Editorial Algorithms

Published: 1 January 2014

This project looks at ways to automatically extract editorial metadata (such as tone, language and topics) about web content, making it easier to find the right content for the right audience.

Project from 2014 - 2017

What we've done

Given the abundance of content online – both published by the BBC and present on the world-wide web — how can we curate the best content for the right audience?

Editors at the BBC - whether they make radio programmes, TV shows or edit websites - make decisions on a daily basis as to the kinds of content they want to include. Those decisions take a lot of things into account: the audience first and foremost, the timeliness (why this story? why now?), the quality of the idea or content, and the BBC’s own guidelines.

We set out to discover if we could automate those editorial decisions, or at least make it easier for BBC editors to find ideas from the vast wealth of the web and the archives of BBC content.

Why it matters

Curation of content, the craft of selecting a small set from the overwhelming abundance of choice, is increasingly becoming a major mode of discovery, alongside searching and browsing. The BBC has a long history of curating content - DJs selecting the music to be played through a radio programme, for example, but we wanted to explore how to better curate online content.

Through the BBC home page team for instance, we are already looking at how we can guide our audience across the hundreds of thousands of stories, guides, media and informational content published on our web platform. We in BBC R&D were especially interested in looking at how to help our online editors find and link to great content published by others, be it a local news story, a great post by a gifted blogger or a gem of a page on the web site of a major museum —something the BBC is committed to do better.

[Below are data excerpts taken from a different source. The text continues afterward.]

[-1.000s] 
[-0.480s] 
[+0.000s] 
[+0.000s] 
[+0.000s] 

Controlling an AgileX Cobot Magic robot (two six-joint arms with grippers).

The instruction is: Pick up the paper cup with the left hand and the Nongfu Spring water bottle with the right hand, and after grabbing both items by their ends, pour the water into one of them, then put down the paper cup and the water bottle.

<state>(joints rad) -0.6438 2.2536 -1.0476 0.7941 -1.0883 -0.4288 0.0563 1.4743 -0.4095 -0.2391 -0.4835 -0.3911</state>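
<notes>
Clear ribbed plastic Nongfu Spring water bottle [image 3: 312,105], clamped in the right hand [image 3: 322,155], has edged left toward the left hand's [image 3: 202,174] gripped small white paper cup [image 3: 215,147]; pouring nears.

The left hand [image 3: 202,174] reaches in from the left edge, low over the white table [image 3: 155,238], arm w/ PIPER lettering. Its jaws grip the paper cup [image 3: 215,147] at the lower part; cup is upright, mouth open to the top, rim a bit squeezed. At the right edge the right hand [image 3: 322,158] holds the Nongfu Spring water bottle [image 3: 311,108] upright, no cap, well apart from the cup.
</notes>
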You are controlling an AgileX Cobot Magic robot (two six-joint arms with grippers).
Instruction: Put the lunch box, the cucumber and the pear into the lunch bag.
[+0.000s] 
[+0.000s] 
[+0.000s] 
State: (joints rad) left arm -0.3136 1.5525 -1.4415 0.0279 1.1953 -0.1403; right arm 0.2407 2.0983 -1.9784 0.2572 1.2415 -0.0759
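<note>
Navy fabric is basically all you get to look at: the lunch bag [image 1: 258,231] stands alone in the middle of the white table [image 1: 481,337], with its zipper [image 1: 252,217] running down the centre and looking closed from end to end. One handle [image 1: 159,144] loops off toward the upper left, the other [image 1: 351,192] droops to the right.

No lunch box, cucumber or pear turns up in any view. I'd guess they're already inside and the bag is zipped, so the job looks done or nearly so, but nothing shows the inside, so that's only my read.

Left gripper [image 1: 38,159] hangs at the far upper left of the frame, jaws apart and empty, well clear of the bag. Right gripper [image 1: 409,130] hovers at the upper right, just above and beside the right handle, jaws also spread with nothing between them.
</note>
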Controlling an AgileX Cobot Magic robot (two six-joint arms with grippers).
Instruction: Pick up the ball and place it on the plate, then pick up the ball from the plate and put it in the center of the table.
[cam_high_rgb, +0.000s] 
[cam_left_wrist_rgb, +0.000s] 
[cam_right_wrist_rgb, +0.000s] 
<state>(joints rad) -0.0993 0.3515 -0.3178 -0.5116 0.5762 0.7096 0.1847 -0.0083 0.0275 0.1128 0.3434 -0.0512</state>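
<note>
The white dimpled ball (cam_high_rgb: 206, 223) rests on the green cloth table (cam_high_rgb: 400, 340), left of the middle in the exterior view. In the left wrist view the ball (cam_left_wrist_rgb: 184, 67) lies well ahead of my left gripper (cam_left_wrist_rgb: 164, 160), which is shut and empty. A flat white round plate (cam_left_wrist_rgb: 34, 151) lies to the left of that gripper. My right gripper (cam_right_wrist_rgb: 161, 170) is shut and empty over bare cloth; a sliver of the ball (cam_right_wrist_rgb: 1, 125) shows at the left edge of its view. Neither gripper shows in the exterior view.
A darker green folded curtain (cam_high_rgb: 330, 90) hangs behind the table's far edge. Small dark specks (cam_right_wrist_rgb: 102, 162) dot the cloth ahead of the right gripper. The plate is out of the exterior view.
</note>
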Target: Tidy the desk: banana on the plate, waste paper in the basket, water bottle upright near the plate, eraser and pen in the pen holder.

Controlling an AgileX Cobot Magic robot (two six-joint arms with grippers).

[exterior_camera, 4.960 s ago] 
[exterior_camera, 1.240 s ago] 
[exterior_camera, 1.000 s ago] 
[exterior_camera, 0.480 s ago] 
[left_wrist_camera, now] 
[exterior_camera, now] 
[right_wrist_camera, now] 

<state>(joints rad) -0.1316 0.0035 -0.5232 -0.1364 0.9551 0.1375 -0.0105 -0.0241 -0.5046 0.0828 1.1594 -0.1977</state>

In order to answer this question, we have been looking at what would be needed to efficiently find and curate content to inform, educate and entertain. By prototyping and testing curation tools and methods to package and deliver curated sets of content, we were able to better understand how to help our researchers, editors and curators find the right content —whatever its origin— for the right audience.

We then developed an experimental system which allows us to index, analyse and query web content at scale. This is a similar mechanism to how search engines typically work, but whereas they typically provide results based on search terms, our tool set is able to interrogate content according to BBC editorial considerations such as its tone (whether it is serious or funny), sentiment, publisher, length and how easy it is to read.

Our goals

Some of the long-term goals of this project include:

Creating new tools and technology to help our editors, researchers find and curate the right web content for the right audience - whether it is a definitive selection on any given topic from the hundreds of thousands of web pages and articles published on the BBC web site through the years, or great relevant content from elsewhere on the web
Create novel technology, or adopt state-of-the art algorithms to create a unique layer of understanding about the wealth of textual content on the web - as a complement to the technology for audio/visual analysis developed in project COMMA

How it works

At the heart of the experimental system created through this project is a scalable pipeline for the ingestion and analysis of online textual content.

Once a source is added to the system (via a syndication feed such as RSS or Atom, or an API), our system then indexes the content from that feed according to various parameters including tone, sentiment, time to read, readability, timeliness etc., as well as knowledge about people, places and topics mentioned in the text.

Some of these editorial parameters are extracted using standard algorithms (such as the Flesch-Kincaid readability test), others use our in-house language processing technology, and others still are built on experimental machine learning algorithms.

This metadata can then be interrogated by queries such as “give me results about this subject that are long and difficult to read”, or “give me an article that is more light in tone than this one” or "give me all the recent content you can find about Australian politics".

Outcomes

The project officially ended at the end of March 2017. While there were many outcomes, including a number of talks, presentations, many prototypes, countless reports on user research - the main output of this project is an internal platform for the aggregation and analysis of web content, and a series of tools built around it.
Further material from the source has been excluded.